Exercise: Required from the data below: the exact lines starting at the line containing "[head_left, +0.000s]" and ending at the line containing "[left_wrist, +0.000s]", with both ends kept and all pictures dropped.

---------- Exercise data ----------

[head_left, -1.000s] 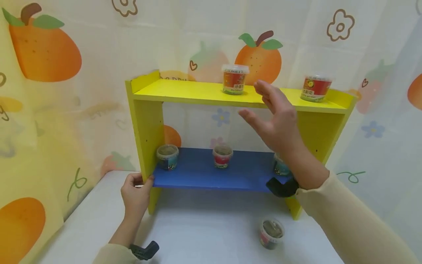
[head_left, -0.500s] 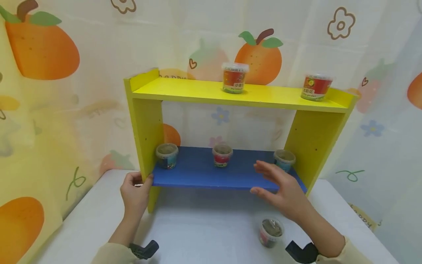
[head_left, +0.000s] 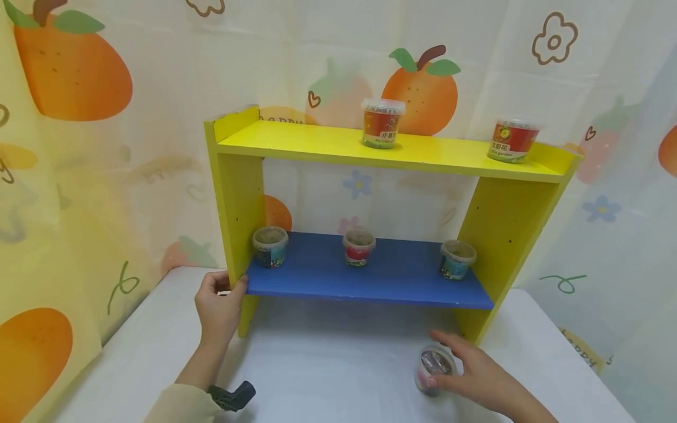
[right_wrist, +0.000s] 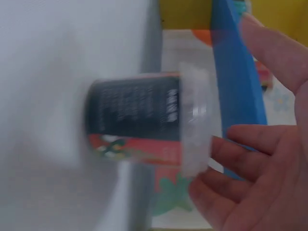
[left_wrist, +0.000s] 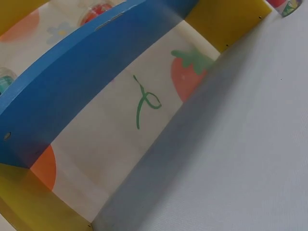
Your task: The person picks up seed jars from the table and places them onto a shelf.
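Observation:
My left hand (head_left: 219, 305) grips the lower left side panel of a yellow and blue shelf (head_left: 365, 282), thumb at the front edge and fingers curled behind. At the front right of the white table stands a small lidded plastic cup (head_left: 435, 370) with a red and dark label. My right hand (head_left: 476, 376) reaches around this cup, thumb and fingers spread on either side of it. In the right wrist view the cup (right_wrist: 134, 120) is blurred, with the fingers (right_wrist: 240, 154) near its pale lid. The left wrist view does not show the left hand.
On the blue board stand a teal cup (head_left: 270, 247) at left, a red cup (head_left: 359, 248) mid-board and another teal cup (head_left: 457, 259) at right. Two red-labelled cups, one central (head_left: 382, 124) and one right (head_left: 513, 141), stand on the yellow top. A fruit-print curtain (head_left: 158, 147) hangs behind.
My right hand has come down from in front of the top board, past the blue board, to the cup on the table. The left hand stays on the side panel.

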`<action>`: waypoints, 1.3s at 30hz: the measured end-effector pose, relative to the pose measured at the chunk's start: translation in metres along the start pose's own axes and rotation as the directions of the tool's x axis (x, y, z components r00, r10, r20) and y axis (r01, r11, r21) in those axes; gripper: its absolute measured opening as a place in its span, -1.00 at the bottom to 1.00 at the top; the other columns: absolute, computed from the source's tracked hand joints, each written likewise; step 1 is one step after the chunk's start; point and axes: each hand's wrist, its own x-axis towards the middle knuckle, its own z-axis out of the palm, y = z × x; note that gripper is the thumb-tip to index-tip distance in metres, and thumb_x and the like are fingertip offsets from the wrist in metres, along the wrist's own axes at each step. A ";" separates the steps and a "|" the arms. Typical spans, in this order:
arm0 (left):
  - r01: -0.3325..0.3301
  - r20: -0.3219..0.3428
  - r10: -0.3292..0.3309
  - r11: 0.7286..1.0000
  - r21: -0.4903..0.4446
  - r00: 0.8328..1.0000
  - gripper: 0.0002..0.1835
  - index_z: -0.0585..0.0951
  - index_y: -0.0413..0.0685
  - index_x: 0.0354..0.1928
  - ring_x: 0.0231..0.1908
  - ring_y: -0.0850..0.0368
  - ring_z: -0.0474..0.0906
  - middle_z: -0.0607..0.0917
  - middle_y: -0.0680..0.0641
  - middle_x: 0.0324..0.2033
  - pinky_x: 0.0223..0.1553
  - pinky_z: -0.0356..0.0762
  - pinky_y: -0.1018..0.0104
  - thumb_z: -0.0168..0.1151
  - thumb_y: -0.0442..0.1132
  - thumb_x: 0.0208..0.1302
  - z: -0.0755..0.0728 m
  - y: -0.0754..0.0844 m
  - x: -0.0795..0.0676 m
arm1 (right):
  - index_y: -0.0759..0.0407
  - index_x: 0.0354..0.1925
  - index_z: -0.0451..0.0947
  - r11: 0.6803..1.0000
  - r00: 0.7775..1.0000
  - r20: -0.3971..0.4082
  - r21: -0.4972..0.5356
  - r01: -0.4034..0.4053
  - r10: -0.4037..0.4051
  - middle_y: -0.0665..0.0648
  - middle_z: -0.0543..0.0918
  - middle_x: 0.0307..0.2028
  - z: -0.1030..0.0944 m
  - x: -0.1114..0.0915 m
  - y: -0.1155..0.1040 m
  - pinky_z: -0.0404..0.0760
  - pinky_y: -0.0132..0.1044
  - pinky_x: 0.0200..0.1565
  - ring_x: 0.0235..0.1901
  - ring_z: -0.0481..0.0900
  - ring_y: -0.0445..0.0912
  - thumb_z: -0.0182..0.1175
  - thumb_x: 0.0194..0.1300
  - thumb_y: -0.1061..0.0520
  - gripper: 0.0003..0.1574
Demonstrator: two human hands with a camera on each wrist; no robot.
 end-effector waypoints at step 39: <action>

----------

Answer box:
[head_left, +0.000s] 
[right_wrist, +0.000s] 
[left_wrist, +0.000s] 

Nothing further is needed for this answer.